In our culture, there is a pervasive belief that feeling bad equates to being bad. We not only have the feeling, we then treat ourselves like we shouldn’t be having the feeling. Like a fish in water, self-judgement, perfectionism, and resistance to our experience are so engrained that we often fail to recognize them. We tend to view life as a problem, and consequently see ourselves as a problem.
I encourage you to experiment with acknowledging what you’re feeling and experiencing, even if it’s just within yourself. It’s vital to recognize the impact and experiences we go through, even if we are unsure how to address them. When we minimize our experience or emotions, whether out of fear of disrupting relationships or because we are uncertain how to deal with them, we bury them within ourselves, where they ferment and stagnate.
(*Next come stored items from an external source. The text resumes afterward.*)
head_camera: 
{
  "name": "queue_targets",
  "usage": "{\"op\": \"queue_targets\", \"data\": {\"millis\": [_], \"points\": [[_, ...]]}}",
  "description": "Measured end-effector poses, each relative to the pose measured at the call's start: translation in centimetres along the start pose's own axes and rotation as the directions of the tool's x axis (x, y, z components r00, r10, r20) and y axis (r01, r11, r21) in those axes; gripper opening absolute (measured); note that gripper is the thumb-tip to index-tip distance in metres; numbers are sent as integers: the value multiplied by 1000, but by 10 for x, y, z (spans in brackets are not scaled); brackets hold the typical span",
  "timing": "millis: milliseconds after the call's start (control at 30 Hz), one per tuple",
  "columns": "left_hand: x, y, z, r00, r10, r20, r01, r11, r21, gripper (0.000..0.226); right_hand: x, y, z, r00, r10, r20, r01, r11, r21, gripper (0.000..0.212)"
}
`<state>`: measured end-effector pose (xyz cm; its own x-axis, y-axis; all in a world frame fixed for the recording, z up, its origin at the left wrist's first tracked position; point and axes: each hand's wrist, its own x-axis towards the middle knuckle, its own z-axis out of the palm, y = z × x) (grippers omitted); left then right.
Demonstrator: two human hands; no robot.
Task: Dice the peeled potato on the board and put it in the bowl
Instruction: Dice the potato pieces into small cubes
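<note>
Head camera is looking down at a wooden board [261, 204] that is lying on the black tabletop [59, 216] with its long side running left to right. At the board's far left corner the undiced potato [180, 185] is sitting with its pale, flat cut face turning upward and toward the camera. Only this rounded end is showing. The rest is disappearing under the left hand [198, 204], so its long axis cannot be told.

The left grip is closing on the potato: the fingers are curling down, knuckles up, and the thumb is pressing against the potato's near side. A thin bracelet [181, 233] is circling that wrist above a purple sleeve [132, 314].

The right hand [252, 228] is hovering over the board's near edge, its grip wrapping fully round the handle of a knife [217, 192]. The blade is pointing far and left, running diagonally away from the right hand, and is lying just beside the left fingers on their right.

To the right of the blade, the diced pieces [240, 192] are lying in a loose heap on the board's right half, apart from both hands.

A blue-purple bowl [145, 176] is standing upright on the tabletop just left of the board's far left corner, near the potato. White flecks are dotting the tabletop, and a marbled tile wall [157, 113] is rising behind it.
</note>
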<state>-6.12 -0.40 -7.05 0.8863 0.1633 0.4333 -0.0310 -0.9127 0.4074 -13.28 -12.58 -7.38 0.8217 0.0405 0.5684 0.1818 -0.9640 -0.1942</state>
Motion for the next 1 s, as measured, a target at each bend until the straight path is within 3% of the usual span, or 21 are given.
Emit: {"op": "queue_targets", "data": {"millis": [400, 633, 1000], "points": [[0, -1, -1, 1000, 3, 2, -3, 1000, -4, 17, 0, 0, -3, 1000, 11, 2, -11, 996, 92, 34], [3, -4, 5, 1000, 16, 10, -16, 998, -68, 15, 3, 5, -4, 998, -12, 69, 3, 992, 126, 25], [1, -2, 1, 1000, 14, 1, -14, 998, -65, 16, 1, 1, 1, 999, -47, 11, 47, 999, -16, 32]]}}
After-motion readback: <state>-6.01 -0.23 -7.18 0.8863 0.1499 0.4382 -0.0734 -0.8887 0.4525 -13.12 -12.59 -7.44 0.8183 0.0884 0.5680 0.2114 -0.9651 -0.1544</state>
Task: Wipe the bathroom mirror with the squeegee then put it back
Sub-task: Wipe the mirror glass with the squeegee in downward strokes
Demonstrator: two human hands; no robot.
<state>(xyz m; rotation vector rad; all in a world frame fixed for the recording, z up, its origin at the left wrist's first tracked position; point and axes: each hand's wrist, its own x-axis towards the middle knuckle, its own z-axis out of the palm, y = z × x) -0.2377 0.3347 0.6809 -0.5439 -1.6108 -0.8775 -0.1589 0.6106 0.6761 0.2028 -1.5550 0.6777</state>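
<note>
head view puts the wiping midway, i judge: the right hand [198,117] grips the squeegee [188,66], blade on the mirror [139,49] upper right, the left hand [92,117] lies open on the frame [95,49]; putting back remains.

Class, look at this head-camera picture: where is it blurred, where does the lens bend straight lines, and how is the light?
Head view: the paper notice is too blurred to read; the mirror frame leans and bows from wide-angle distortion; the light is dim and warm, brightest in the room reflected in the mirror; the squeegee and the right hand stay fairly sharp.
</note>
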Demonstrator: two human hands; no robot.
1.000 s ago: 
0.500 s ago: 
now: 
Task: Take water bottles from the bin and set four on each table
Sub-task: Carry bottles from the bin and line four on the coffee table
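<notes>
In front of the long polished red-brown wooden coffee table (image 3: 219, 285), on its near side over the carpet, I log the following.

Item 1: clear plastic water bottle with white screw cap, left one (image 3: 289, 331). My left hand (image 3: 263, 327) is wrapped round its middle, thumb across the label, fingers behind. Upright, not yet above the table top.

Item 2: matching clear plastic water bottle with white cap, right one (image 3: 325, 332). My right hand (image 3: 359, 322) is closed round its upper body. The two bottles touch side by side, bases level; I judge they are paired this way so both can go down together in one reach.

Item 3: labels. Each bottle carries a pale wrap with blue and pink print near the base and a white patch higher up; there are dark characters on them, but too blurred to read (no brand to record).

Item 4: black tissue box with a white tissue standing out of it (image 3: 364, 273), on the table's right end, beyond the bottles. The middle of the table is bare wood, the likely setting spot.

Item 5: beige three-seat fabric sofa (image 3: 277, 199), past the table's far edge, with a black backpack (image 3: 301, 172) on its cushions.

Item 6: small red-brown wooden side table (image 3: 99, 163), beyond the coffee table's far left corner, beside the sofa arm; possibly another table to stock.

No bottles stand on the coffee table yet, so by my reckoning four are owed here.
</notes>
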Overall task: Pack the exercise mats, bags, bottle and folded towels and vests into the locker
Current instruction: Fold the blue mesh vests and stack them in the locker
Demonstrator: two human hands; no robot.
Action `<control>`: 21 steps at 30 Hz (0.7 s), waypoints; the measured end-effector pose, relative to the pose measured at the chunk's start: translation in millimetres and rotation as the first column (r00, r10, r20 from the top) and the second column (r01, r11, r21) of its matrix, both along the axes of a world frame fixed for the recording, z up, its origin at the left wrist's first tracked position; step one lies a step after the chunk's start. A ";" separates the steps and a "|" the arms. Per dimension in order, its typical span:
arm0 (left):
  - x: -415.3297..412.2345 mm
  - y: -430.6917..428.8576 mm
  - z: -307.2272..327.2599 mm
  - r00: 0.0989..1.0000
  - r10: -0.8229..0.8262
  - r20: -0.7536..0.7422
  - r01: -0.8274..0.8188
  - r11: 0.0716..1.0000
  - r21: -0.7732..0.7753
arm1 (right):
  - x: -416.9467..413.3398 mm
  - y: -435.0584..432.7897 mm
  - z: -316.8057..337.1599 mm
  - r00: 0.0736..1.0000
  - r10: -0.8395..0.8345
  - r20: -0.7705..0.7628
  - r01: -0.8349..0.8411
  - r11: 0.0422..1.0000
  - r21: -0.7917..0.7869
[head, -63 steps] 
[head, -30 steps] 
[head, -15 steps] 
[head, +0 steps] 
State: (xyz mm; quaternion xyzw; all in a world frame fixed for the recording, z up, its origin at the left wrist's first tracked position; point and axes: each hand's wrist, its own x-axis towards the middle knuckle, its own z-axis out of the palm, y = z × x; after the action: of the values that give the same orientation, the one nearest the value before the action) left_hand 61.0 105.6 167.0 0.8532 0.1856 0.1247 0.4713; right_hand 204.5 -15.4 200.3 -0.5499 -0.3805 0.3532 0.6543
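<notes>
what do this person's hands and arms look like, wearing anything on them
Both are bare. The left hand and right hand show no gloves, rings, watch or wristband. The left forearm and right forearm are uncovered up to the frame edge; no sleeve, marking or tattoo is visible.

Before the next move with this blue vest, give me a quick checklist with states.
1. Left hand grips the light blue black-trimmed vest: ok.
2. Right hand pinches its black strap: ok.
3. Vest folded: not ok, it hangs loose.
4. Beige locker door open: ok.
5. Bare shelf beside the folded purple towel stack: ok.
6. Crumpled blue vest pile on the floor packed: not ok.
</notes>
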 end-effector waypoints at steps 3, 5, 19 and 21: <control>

When we minimize impact or try to ignore our feelings, we are not actually getting rid of the trigger. Sometimes this dissociative tendency of avoiding our emotions in the short term is highly skillful, especially if we are in an unsafe situation, such as a child without autonomy or agency…but when we bury things inside of ourselves over time that we are trying to keep our attention away from, that takes energy. It can create a kink in the hose of our life force and awareness, and that is the same hose that our joy, peace and presence flow through. So by avoiding how we feel about things, we are also avoiding the space that our wellbeing and goodness can flow through.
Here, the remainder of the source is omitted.